Task brief: Would you please copy each line below that includes the string "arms"?

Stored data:
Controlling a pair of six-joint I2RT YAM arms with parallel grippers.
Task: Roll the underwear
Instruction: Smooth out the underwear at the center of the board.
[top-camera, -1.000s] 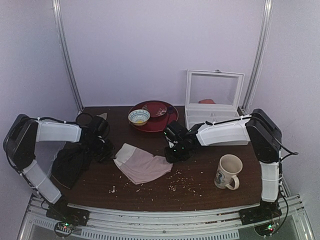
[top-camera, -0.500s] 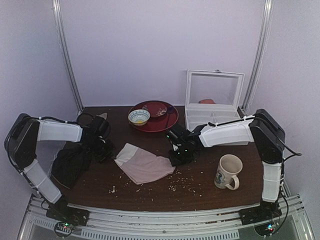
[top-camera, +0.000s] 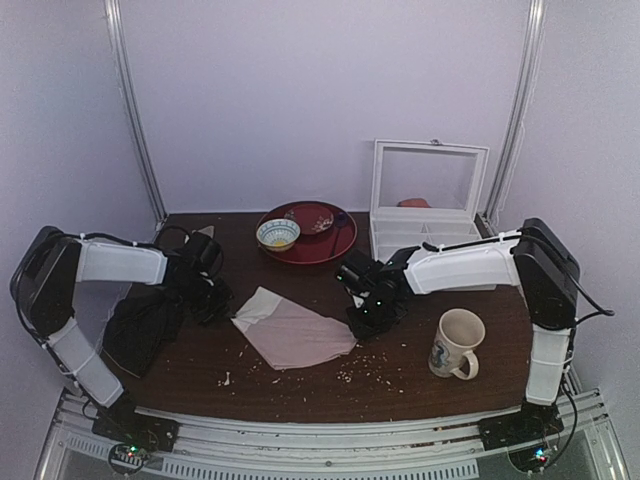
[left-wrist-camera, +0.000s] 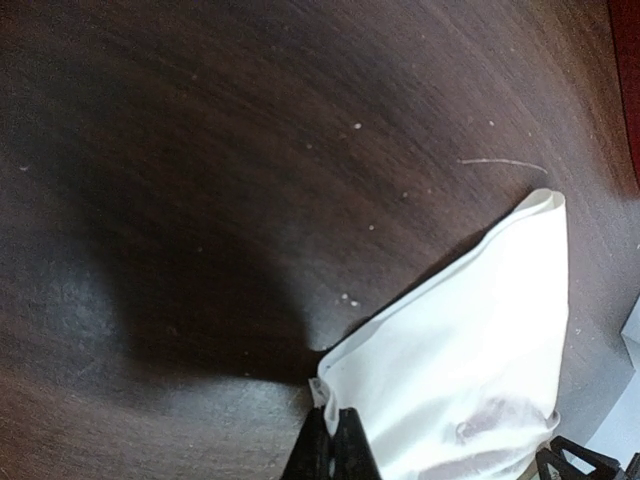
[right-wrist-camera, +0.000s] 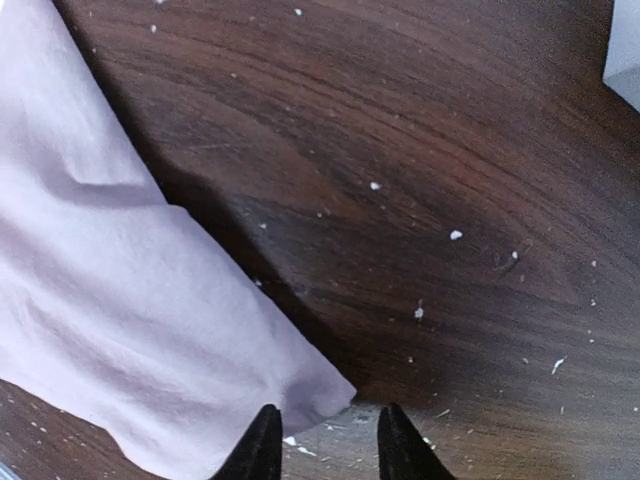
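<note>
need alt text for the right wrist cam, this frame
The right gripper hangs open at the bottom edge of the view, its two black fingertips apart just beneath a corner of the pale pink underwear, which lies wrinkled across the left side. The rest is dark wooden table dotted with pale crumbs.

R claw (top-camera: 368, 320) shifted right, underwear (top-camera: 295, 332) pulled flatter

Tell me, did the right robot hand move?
Yes. The right gripper shifted right and toward the table's near edge, ending closer to the mug.
</note>
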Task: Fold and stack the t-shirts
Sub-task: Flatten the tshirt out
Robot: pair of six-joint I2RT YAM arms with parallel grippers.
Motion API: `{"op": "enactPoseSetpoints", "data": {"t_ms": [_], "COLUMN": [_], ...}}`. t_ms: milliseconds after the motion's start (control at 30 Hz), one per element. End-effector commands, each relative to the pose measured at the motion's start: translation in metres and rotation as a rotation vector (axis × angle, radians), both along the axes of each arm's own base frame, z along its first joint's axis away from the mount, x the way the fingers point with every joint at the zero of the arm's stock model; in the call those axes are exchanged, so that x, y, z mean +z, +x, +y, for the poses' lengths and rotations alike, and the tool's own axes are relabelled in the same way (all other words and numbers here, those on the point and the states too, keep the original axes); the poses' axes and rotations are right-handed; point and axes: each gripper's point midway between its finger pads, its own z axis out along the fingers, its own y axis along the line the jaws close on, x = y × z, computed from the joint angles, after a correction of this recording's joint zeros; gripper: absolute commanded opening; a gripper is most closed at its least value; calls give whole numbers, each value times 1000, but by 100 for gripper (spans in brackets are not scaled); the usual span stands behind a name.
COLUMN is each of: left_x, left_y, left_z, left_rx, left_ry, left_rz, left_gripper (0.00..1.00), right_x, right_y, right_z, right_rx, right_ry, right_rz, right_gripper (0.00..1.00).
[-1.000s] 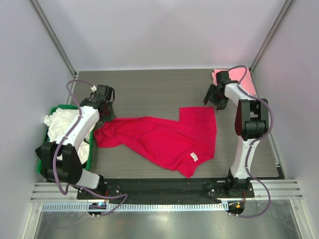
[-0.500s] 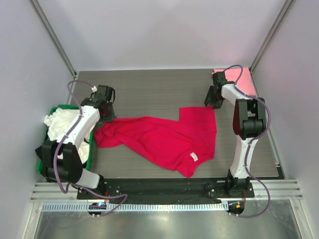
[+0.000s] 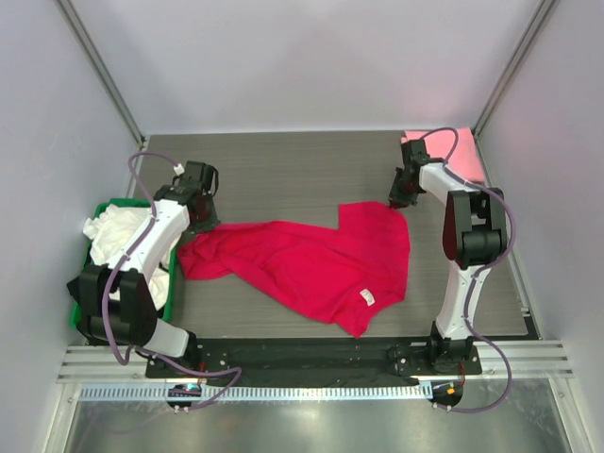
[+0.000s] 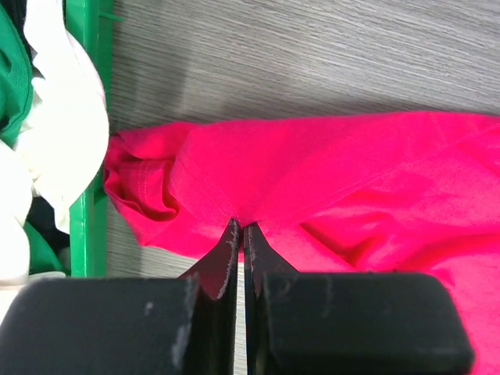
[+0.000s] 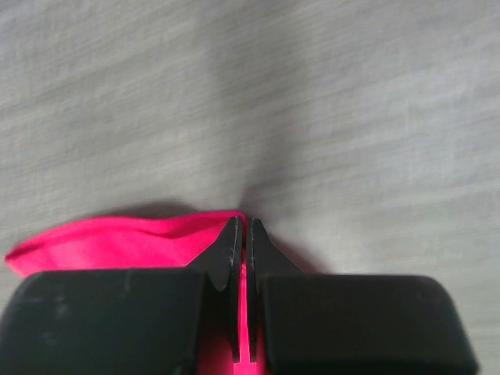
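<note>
Top view: crimson t-shirt (image 3: pixel 311 264) is lying crumpled and unfolded across the middle of the tabletop (image 3: pixel 283 165), white neck tag (image 3: pixel 366 298) showing lower right of centre. Left tool (image 3: pixel 200 225) is sitting at the shirt's left end, right tool (image 3: pixel 397 201) at its upper-right corner. Pink t-shirt (image 3: pixel 475 165) is lying in the upper-right corner, apart from the red one. White t-shirt (image 3: pixel 109 236) is bunched in the green crate (image 3: pixel 115 202) at the left edge.

Left wrist view: fingers are pressing together on a ridge of red cloth at lower centre, right of a bunched fold. Reading it as pinched on the shirt.

Right wrist view: slightly blurred. Fingers are meeting over the cloth edge at lower centre, with red showing through the slit, so clamped on that corner.

Handling, my read: light, limp knit that's going to sag and drag rather than keep any shape. Hems, corners and shoulder seams are looking like the best holds, two points wide apart so tension is flattening it. Thin single-layer pinches are risking slip-out.
</note>
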Motion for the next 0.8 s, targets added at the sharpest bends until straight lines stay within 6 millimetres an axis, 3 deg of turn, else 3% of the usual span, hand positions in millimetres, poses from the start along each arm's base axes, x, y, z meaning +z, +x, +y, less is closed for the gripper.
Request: {"op": "enactPoseSetpoints", "data": {"t_ms": [0, 67, 100, 167, 200, 300, 333, 400, 433, 500, 533, 633, 767], "left_x": [20, 44, 51, 77, 93, 136, 148, 176, 194, 225, 242, 292, 348], "left_y": [5, 4, 0, -6, -8, -20, -24, -37, -43, -59, -66, -98, -148], "left_z": [1, 1, 0, -2, -4, -7, -11, -13, -18, -22, -25, -34, -41], "left_rx": [8, 16, 18, 20, 24, 29, 19, 4, -17, -51, -69, -151, -255], "left_ry": [-15, -22, -33, -67, -92, -149, -175, -215, -257, -306, -329, -412, -491], "left_rz": [-60, -108, -116, -182, -216, -319, -349, -426, -473, -573, -620, -766, -937], "left_gripper": [0, 0, 0, 0, 0, 0, 0, 0, 0, 0, 0, 0, 0], "right_x": [62, 93, 124, 160, 195, 252, 286, 319, 354, 385, 413, 461, 523], "right_y": [-4, -6, -9, -17, -24, -44, -60, -77, -98, -120, -141, -183, -266], "right_z": [12, 12, 12, 14, 14, 17, 16, 18, 17, 17, 16, 15, 11], "right_rx": [26, 29, 32, 40, 46, 72, 82, 107, 117, 146, 158, 199, 249], "right_ry": [56, 58, 65, 77, 87, 111, 117, 127, 129, 131, 130, 117, 99], "right_rz": [-100, -151, -213, -266, -340, -448, -519, -595, -677, -756, -838, -987, -1229], "right_gripper": [1, 1, 1, 1, 1, 1, 1, 1, 1, 1, 1, 1, 1]}}
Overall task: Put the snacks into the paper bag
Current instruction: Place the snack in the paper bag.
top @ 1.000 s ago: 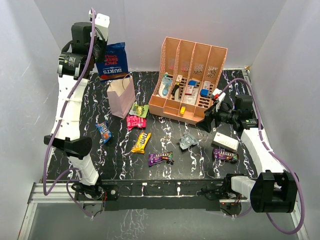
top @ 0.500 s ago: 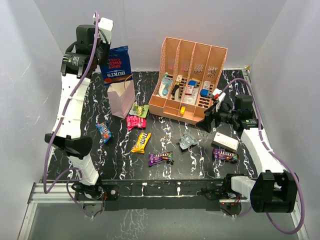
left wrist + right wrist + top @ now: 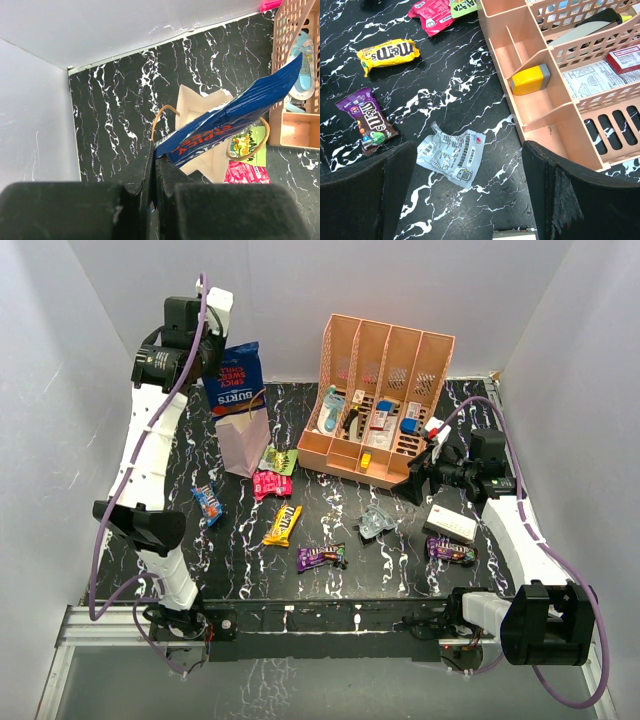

Expected answer:
Controlling a pair of six-joint I2RT YAM arms with parallel grippers.
Robot: pair of six-joint I2RT YAM arms with parallel grippers.

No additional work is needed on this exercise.